- TASK PROMPT -
Bring together copies of the lines in the data below that contain the word "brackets".

Records contained in a dataset
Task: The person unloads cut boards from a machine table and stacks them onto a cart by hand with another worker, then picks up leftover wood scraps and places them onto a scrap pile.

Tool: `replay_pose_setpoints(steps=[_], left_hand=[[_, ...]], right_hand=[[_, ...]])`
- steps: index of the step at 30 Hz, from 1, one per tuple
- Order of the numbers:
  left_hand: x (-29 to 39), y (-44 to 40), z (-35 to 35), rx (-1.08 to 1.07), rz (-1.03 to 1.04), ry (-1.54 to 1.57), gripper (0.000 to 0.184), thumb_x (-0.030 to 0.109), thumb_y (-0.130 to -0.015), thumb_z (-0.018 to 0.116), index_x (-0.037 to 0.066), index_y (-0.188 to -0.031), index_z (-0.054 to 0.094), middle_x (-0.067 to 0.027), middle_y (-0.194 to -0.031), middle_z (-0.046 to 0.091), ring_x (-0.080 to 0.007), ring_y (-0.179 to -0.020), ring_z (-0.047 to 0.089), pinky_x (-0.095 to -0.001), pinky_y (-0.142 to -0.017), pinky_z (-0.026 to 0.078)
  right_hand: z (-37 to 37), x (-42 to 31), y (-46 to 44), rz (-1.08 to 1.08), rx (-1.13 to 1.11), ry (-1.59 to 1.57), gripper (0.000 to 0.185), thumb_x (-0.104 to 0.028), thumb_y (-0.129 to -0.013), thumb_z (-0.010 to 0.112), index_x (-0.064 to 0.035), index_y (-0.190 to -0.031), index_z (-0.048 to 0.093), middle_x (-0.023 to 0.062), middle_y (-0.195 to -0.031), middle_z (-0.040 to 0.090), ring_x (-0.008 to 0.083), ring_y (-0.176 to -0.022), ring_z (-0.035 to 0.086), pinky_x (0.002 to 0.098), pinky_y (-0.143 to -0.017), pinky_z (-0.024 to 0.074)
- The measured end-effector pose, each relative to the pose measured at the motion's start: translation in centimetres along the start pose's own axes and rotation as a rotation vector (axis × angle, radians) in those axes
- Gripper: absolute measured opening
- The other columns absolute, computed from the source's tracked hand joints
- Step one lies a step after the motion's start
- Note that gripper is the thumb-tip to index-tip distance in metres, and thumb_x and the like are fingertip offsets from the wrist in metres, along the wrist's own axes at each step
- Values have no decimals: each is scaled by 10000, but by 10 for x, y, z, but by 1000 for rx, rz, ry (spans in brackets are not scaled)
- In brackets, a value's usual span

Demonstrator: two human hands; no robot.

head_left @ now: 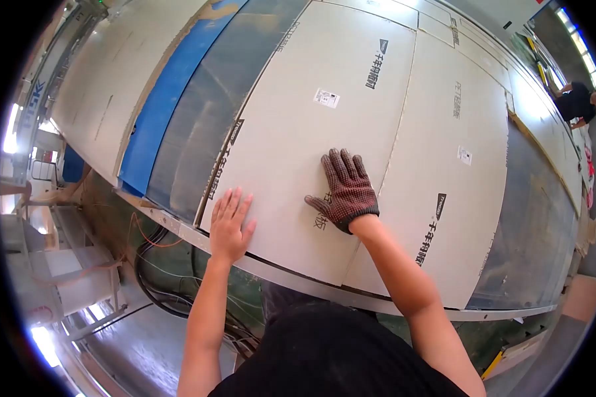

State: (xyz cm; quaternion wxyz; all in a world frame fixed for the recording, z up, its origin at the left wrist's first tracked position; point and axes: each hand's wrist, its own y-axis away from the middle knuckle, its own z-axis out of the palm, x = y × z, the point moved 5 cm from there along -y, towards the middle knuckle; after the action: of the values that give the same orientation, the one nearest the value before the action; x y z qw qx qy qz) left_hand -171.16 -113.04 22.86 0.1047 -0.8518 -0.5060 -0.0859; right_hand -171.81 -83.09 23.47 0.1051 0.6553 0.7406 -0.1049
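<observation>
My bare left hand (229,227) lies flat with fingers stretched out near the left front corner of a large pale panel (298,159). Farther right on the same panel, my right hand (346,188) rests with fingers spread, in a dark red-brown knitted glove. Neither hand grips anything. Black printed characters and a small white label (326,98) mark the panel. A second pale panel (444,178) lies along its right side, with a narrow seam between the two.
A blue strip (172,106) and grey sheet surface run left of the panels. Another grey sheet (533,245) lies right, beside a brown edge strip. Cables (155,278) hang below the table's front edge (179,228). Another person (578,102) is at the far right.
</observation>
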Motion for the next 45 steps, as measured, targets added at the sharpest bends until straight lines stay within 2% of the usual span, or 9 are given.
replay_pose_setpoints(steps=[8, 14, 16, 23, 26, 30, 38, 40, 45], left_hand=[[-9, 3, 1, 18, 37, 42, 566, 355, -968, 608, 159, -1498, 573, -125, -1609, 467, -318, -1517, 380, -473, -1258, 244], [-12, 11, -2, -27, 94, 40, 640, 387, -1017, 561, 154, -1597, 422, -110, -1686, 339, -323, -1565, 280, -493, -1282, 181], [-18, 12, 8, -91, 144, -7, 685, 422, -1043, 516, 158, -1644, 320, -98, -1721, 259, -323, -1591, 210, -503, -1297, 126], [-18, 14, 16, -74, 160, -65, 688, 474, -1053, 475, 169, -1648, 314, -85, -1727, 248, -293, -1599, 196, -475, -1308, 80], [-17, 16, 19, -67, 175, -106, 684, 484, -1057, 456, 175, -1650, 314, -76, -1728, 249, -284, -1601, 187, -466, -1308, 74], [-19, 15, 26, -112, 163, -152, 703, 473, -1045, 480, 163, -1653, 310, -89, -1731, 243, -291, -1603, 182, -467, -1306, 71], [-9, 17, 32, -54, 133, 67, 635, 327, -1027, 569, 60, -1585, 424, -175, -1669, 362, -334, -1571, 270, -465, -1286, 146], [23, 32, 31, 36, 83, 317, 611, 248, -1026, 585, 11, -1567, 429, -183, -1650, 390, -347, -1549, 312, -447, -1273, 214], [151, 53, 41, -55, 289, 107, 574, 241, -1007, 596, 44, -1536, 491, -177, -1631, 419, -332, -1537, 344, -477, -1279, 200]], right_hand=[[-1, -2, -1, 159, 152, -143, 829, -586, -954, 614, -7, -1524, 450, 211, -1614, 406, 363, -1537, 313, 481, -1300, 174], [23, -62, 42, 119, 15, 50, 1000, -699, -954, 529, 30, -1598, 297, 246, -1681, 258, 375, -1591, 170, 488, -1312, 76], [35, -97, 66, 48, 1, 39, 1030, -726, -924, 550, 37, -1581, 334, 252, -1670, 282, 395, -1585, 184, 490, -1311, 72], [51, -186, 156, -165, -28, -182, 1007, -755, -891, 563, -27, -1569, 408, 205, -1646, 373, 360, -1564, 281, 495, -1308, 140], [55, -194, 194, -202, -114, -472, 883, -636, -925, 649, -38, -1544, 455, 184, -1621, 421, 350, -1548, 325, 506, -1296, 183], [8, -146, 231, -53, 84, -373, 784, -565, -961, 627, -38, -1523, 483, 186, -1598, 454, 378, -1534, 342, 503, -1294, 194], [-12, 76, 410, 621, 133, 140, 1014, -758, -937, 496, -28, -1617, 313, 217, -1686, 282, 367, -1588, 201, 490, -1307, 80], [-17, 134, 477, 794, 199, 149, 1028, -764, -921, 510, -38, -1622, 311, 211, -1700, 253, 351, -1595, 189, 492, -1307, 60], [-50, 231, 589, 1136, 230, 111, 1010, -744, -944, 502, 16, -1591, 344, 233, -1653, 345, 407, -1570, 222, 503, -1299, 96]])
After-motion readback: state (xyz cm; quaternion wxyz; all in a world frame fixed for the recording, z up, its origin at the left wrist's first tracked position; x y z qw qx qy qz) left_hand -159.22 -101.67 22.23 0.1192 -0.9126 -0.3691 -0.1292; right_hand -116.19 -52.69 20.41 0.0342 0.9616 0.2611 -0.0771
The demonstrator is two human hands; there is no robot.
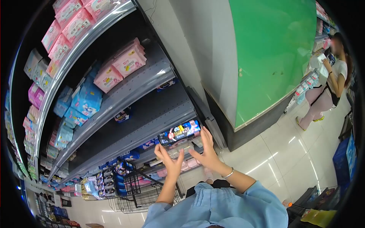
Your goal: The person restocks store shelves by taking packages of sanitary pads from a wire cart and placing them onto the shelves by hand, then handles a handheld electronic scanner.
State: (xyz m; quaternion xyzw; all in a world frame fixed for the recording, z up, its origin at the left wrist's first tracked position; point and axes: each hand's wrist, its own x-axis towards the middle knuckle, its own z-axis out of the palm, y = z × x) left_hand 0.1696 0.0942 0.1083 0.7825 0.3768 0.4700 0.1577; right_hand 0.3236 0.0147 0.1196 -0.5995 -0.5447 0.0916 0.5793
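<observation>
A black pack of sanitary pads (180,131) with blue, white and pink print is held out in front of the shelves. My left hand (169,161) grips its left end, thumb towards the middle. At the right end, my right hand (206,152) has its fingers closed round the pack, with its thumb pointing inward. The fingers behind the pack are partly hidden. Just beyond it, the grey shelf (152,122) slopes across the view.
Pink packs (129,60) and blue packs (86,99) stand on the upper shelves at left. A black wire cart (131,203) is below left, beside several dark packs (108,184). A green panel (272,57) rises at right. Another person (323,85) stands far right, holding a white item.
</observation>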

- OUTPUT -
- Values have no decimals: each is scaled by 10000, but by 10 for x, y, z, but by 1000 for rx, rz, ry (spans in brackets are not scaled)
- In brackets, a value's usual span

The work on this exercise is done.